Er blaast een fikse zijwind. De dag naar Livingstone gaat de weg nog gedeeltelijk door de bush. Ik kan nog eens mijn eerder opgedane ervaring als 'off road' rijder ten uitvoer brengen. Enkele malen kruisen we ook het smalspoorlijntje naar Livingstone; eens onderdeel van het door de Engelsen geplande traject van Cairo naar Kaapstad met de trein. Ze hebben het niet voor elkaar gekregen, met de fiets lukt het beter. In Livingstone staan onze tentjes op een door een Nederlander beheerd terrein. De faciliteiten zijn prima. In de avonden heb je op het toilet en in de douche gezelschap van een twintigtal kikkertjes. Het kan ongezelliger! De dame van de receptie regelt subiet taxi's naar de stad of de waterval, maar zoals eerder is de snelheid van de keuken zwaar beneden peil. Als ik met de eigenaar een gesprekje voer, geeft hij aan de keukenbrigade niet vlotter aan de slag te krijgen. Ze staan er met genoeg mensen en het eten is smakelijk, maar van efficient werken bakken ze niets.

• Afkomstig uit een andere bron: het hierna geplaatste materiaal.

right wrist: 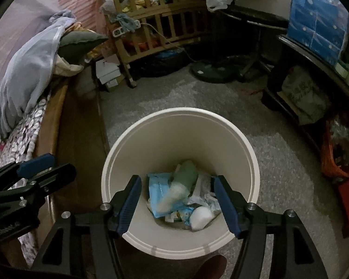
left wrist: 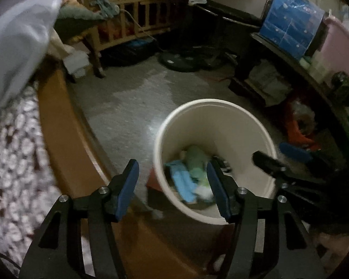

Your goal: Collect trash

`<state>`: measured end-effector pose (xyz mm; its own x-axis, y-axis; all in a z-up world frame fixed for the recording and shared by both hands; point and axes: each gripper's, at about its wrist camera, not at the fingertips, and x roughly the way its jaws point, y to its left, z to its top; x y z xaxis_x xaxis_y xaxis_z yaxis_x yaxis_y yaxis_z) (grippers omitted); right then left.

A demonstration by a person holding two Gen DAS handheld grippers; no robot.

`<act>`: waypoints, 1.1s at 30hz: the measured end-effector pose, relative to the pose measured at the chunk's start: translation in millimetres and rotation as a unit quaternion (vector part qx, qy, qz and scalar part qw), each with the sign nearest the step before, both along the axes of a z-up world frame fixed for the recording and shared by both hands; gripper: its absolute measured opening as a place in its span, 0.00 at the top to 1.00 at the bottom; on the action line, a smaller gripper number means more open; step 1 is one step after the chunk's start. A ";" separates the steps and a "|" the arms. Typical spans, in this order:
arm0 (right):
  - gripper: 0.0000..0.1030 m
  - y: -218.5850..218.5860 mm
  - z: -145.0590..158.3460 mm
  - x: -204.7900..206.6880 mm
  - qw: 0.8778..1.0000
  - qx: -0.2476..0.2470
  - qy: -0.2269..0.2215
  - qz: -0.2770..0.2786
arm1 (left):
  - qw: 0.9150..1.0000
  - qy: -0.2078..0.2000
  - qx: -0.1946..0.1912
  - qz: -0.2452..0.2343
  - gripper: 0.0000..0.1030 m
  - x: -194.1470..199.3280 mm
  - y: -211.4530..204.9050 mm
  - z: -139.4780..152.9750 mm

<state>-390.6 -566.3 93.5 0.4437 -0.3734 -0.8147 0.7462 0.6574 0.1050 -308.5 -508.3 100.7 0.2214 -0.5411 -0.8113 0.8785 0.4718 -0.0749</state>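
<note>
Trash already lies at the bottom of the round cream plastic bin point(right wrist: 179, 137): a crumpled light-blue plastic packet point(right wrist: 159, 190), a pale green bottle-shaped piece point(right wrist: 186, 176), and white crumpled wrappers and tissue point(right wrist: 203, 214). The bin stands on the grey speckled floor point(right wrist: 279, 167), just beside the brown wooden bed frame point(right wrist: 55, 125).

Both tools hang over or beside the bin's mouth. The right gripper point(right wrist: 178, 200) has its blue-padded fingers point(right wrist: 131, 202) spread apart with nothing between them; the litter seen through the gap lies well below, inside the bin. The left gripper point(left wrist: 173, 187) is likewise spread and empty, sitting over the bin's near-left rim, with the bed side close under it.

Judging from this, a drop-off looks finished, and both hands are free for the next pick-up. How much litter is left in the room I cannot tell; no loose scrap is clearly visible on the open floor.

Around the bin: a wooden slatted crib point(right wrist: 160, 14) piled with clothes, a dark round fan base point(right wrist: 211, 72) on the floor, a blue plastic-wrapped pack point(right wrist: 316, 21) on a dark shelf, and an orange basket point(right wrist: 335, 162) to the right. The bed edge and the low shelf crowd the bin on both sides.
</note>
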 end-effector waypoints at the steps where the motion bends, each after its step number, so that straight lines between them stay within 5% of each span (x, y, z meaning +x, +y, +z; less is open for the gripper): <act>1: 0.39 3.1 2.6 0.0 1.000 -0.004 -0.006 0.005 | 1.000 -0.010 -0.001 0.002 0.42 -0.2 3.0 2.3; 14: 0.32 54.1 66.5 -6.7 0.991 -0.126 -0.045 0.007 | 0.995 -0.059 -0.067 0.043 0.42 -6.2 65.7 48.0; 33: 0.29 92.7 101.3 -20.0 0.983 -0.165 -0.075 0.014 | 0.985 -0.111 -0.118 0.065 0.42 -16.1 115.3 80.8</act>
<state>-410.5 -473.5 194.8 0.5632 -0.5916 -0.5769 0.7193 0.6947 -0.0103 -324.6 -392.9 181.5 0.4586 -0.6637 -0.5909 0.8186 0.5743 -0.0096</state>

Omdat ik me bijna dagelijks beroerd blijf voelen, breng ik een bezoek aan de kliniek. Ik wordt gewogen (72kg is normaal), de bloeddruk wordt opgemeten en mijn klachten worden door de Zambiaanse dokter aangehoord. Dan terug naar de wachtkamer. Tien minuten later krijg ik vier soorten pillen in de hand gestopt met evenzovele slik- en kauwinstructies. Maar wat er aan de hand is, krijg ik niet direct te horen. Dus maar eens gevraagd en dan vertelt mevrouw de dokter me, dat ik ze denkt dat ik 'gastritis' heb. En omdat ze dat alleen maar denkt, vraag ik haar of er nog andere vermoedens kunnen zijn, want ik heb geen zin in vier soorten pillen voor vijf dagen terwijl ze het misschien mis heeft. 'When did you have your last dewims?' vraagt ze dan met het typische Afrikaanse accent. Geen idee waar ze het over heeft, maar met het medisch handboek erbij begrijp ik dat ze een ontwormingskuur bedoelt. Nooit gehad dus! De volgende dag dus weer terug naar de kliniek om mijn ontlasting te laten onderzoeken. Gelukkig is de test op vier of zes verschillende wormen en parasieten negatief. Van de vier pillensoorten hoef ik er uiteindelijk maar twee te gebruiken.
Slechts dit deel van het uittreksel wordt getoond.